#### [The problem]
Once the line containing "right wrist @" is found, copy it and each subsequent line exactly. Stop at the end of the records below.

#### [Given information]
•••••

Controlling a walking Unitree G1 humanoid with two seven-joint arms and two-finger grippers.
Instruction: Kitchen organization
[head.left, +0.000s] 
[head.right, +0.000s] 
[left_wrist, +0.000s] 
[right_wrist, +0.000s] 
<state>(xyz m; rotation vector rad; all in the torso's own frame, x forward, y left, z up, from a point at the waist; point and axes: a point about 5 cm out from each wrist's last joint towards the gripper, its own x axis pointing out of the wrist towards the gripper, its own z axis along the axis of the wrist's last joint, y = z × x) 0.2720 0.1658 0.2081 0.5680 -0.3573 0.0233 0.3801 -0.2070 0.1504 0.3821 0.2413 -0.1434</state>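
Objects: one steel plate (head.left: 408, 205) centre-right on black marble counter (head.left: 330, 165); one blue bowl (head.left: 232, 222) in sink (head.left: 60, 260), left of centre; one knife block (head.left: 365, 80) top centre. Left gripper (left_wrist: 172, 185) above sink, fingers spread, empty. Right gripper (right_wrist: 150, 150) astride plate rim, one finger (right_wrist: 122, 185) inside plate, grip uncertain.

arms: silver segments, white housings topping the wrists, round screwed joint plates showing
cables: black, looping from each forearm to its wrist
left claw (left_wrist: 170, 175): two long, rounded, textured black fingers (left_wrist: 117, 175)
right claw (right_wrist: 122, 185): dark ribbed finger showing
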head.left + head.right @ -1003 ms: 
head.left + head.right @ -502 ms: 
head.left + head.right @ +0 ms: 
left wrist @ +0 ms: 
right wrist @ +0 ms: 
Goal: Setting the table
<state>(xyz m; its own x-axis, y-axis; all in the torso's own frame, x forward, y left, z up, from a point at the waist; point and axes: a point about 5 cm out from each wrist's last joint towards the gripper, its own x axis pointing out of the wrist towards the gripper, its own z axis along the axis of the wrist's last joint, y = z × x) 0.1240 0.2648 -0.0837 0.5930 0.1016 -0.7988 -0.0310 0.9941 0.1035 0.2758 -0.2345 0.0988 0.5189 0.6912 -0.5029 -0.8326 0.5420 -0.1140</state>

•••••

#### [Exercise result]
right wrist @ +0 ms: 
Goal: Setting the table
<state>(xyz m; its own x-axis, y-axis; all in the torso's own frame, x forward, y left, z up, from a point at the waist; point and axes: a point about 5 cm out from each wrist's last joint towards the gripper, its own x axis pointing out of the wrist towards the gripper, its own z axis along the axis of the wrist's last joint, y = z × x) 0.1240 0.2648 -0.0837 0.5930 0.1016 -0.7988 -0.0310 0.9941 0.1035 0.2758 -0.2345 0.0988 0.5189 0.6912 -0.5029 -0.8326 0.5420 -0.1140</state>

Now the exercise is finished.